In full and word for word, copy the listing; no pictures belong in the copy.

____________________

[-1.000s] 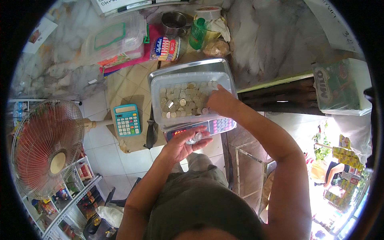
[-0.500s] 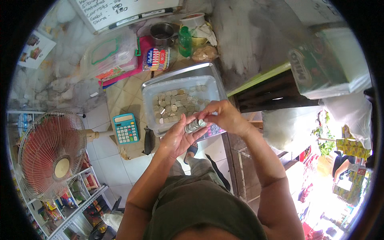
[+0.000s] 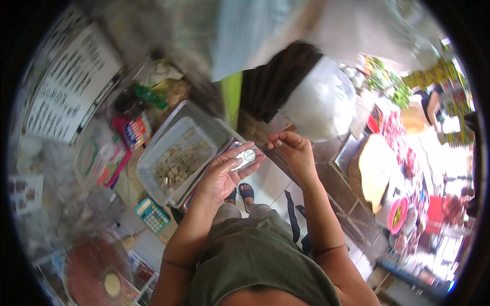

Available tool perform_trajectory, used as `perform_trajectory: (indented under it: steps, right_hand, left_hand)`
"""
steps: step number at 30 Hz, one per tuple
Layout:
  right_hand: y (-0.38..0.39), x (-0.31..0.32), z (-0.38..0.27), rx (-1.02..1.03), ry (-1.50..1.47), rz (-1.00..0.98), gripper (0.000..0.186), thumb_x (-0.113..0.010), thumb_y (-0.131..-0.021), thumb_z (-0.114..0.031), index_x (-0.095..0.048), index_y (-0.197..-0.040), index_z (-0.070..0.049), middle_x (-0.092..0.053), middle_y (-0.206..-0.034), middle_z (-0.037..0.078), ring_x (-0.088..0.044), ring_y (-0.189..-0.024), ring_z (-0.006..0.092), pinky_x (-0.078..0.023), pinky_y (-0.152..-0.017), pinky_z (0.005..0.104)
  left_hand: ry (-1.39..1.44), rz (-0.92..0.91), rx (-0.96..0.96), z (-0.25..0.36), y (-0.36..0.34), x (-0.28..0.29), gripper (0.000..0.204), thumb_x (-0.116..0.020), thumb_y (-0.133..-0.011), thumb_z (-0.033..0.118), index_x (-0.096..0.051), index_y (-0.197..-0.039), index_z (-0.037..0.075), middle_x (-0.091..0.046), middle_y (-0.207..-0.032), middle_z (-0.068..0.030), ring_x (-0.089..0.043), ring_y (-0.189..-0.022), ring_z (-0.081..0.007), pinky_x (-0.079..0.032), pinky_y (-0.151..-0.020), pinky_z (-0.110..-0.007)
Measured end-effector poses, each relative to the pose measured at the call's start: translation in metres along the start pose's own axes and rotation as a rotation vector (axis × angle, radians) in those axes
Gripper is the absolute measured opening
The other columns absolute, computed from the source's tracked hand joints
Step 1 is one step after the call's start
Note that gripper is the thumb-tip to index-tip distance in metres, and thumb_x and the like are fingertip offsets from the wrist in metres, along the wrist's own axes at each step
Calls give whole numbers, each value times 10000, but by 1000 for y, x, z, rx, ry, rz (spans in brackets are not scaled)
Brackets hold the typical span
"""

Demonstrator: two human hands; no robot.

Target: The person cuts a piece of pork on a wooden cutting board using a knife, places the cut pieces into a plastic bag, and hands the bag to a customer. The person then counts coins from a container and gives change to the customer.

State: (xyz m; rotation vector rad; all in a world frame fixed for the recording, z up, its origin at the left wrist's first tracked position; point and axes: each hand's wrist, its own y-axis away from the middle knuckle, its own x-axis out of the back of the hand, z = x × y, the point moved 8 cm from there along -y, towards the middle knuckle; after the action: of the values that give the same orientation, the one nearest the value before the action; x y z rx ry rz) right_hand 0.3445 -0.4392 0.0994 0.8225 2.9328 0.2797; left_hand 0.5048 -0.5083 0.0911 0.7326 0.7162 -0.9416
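Observation:
My left hand is turned palm up and holds several silver coins on its palm and fingers, the top one facing up. To its right, apart from it, my right hand has thumb and fingertips pinched together; whether a coin is between them is too small to tell. Left of my left hand stands a clear plastic tub with many loose coins spread over its bottom. A metal tray shows beyond the tub's far edge.
A blue calculator lies on the table near the tub. A fan stands at lower left and a whiteboard hangs at upper left. A white plastic bag hangs to the right, above a tiled counter.
My view has swung to the right, so the tub and calculator now appear further left. My right hand has moved off the coins in my left palm and out to the right.

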Motion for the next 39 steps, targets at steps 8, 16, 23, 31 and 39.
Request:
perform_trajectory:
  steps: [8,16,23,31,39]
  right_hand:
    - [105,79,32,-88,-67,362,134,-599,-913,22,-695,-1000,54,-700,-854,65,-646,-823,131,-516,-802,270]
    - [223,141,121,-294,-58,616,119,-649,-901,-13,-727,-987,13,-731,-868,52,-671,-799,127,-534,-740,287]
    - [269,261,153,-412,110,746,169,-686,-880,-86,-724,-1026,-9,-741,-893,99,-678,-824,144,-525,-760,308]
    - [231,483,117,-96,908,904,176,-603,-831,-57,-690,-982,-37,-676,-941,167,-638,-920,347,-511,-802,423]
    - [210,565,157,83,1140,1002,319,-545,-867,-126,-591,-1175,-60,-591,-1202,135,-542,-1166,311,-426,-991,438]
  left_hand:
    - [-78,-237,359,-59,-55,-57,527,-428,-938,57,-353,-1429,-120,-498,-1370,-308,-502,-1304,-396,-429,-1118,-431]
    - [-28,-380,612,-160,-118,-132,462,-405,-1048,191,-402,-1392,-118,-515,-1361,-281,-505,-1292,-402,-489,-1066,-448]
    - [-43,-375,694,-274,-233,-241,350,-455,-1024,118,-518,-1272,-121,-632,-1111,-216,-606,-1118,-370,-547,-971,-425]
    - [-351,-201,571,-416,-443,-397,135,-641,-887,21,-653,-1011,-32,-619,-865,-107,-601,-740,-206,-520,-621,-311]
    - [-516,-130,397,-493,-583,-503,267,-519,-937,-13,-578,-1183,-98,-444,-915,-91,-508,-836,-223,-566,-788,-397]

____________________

Answer to the problem:
[-1.000s] 
[-0.500s] 
[+0.000s] 

Available tool perform_trajectory, used as `perform_trajectory: (indented under it: steps, right_hand, left_hand)`
"""
steps: step number at 30 Hz, one per tuple
Layout:
  right_hand: y (-0.38..0.39), x (-0.31..0.32), z (-0.38..0.27), rx (-1.02..1.03), ry (-1.50..1.47), rz (-1.00..0.98), gripper (0.000..0.186), thumb_x (-0.113..0.010), thumb_y (-0.131..-0.021), thumb_z (-0.114..0.031), index_x (-0.095..0.048), index_y (-0.197..-0.040), index_z (-0.070..0.049), middle_x (-0.092..0.053), middle_y (-0.206..-0.034), middle_z (-0.037..0.078), ring_x (-0.088..0.044), ring_y (-0.189..-0.024), ring_z (-0.006..0.092), pinky_x (-0.078..0.023), pinky_y (-0.152..-0.017), pinky_z (0.005..0.104)
  left_hand: ry (-1.39..1.44), rz (-0.92..0.91), rx (-0.96..0.96), z (-0.25..0.36), y (-0.36..0.34), x (-0.28..0.29), gripper (0.000..0.204), thumb_x (-0.116..0.020), thumb_y (-0.133..-0.011), thumb_z (-0.033..0.118), index_x (-0.096..0.051), index_y (-0.197..-0.039), index_z (-0.037..0.075), middle_x (-0.091..0.046), middle_y (-0.207..-0.032), middle_z (-0.068..0.030), ring_x (-0.089..0.043), ring_y (-0.189..-0.022), ring_z (-0.081..0.007), pinky_x (-0.079..0.032), pinky_y (-0.151..-0.020), pinky_z (-0.110..-0.007)
Measured end-effector poses, each relative to the pose measured at the call's start: translation in metres along the start pose's own axes and rotation as a rotation vector (axis × angle, radians) in those axes
Gripper is the absolute measured opening
The other columns absolute, computed from the source's tracked hand joints
Step 1 is one step after the call's start
Note that gripper is the thumb-tip to index-tip distance in metres, and thumb_x and the like are fingertip offsets from the wrist in metres, along the wrist's own axes at each step
Calls give whole numbers, each value times 10000, but by 1000 for y, x, z, rx, ry, rz (spans in brackets are not scaled)
Brackets hold the typical span
"""

Demonstrator: two human hands; no robot.

Target: The person cuts a piece of pork on a wooden cutting board using a knife, places the cut pieces into a plastic bag, and hands the bag to a customer. The person then counts coins from a container and gives change to the customer.

State: (xyz m; rotation vector rad; all in a world frame fixed for the recording, z up, its origin at the left wrist's first tracked position; point and axes: each hand's wrist, its own y-axis away from the middle knuckle, its own x-axis out of the back of the hand, z = x × y, the point moved 8 cm from there along -y, towards the middle knuckle; after the action: of the values that give the same orientation, the one nearest the value before the action; x y z rx ry rz) right_hand 0.3445 -0.4392 0.0994 0.8225 2.9328 0.2797; left_hand 0.5048 -0.5083 0.0911 0.7326 0.7162 -0.9416
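Observation:
My left hand is turned palm up and holds several silver coins on its palm and fingers, the top one facing up. To its right, apart from it, my right hand has thumb and fingertips pinched together; whether a coin is between them is too small to tell. Left of my left hand stands a clear plastic tub with many loose coins spread over its bottom. A metal tray shows beyond the tub's far edge.
A blue calculator lies on the table near the tub. A fan stands at lower left and a whiteboard hangs at upper left. A white plastic bag hangs to the right, above a tiled counter.
My view has swung to the right, so the tub and calculator now appear further left. My right hand has moved off the coins in my left palm and out to the right.
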
Motion for the next 39 steps, targets at steps 8, 16, 23, 31 and 39.
Request:
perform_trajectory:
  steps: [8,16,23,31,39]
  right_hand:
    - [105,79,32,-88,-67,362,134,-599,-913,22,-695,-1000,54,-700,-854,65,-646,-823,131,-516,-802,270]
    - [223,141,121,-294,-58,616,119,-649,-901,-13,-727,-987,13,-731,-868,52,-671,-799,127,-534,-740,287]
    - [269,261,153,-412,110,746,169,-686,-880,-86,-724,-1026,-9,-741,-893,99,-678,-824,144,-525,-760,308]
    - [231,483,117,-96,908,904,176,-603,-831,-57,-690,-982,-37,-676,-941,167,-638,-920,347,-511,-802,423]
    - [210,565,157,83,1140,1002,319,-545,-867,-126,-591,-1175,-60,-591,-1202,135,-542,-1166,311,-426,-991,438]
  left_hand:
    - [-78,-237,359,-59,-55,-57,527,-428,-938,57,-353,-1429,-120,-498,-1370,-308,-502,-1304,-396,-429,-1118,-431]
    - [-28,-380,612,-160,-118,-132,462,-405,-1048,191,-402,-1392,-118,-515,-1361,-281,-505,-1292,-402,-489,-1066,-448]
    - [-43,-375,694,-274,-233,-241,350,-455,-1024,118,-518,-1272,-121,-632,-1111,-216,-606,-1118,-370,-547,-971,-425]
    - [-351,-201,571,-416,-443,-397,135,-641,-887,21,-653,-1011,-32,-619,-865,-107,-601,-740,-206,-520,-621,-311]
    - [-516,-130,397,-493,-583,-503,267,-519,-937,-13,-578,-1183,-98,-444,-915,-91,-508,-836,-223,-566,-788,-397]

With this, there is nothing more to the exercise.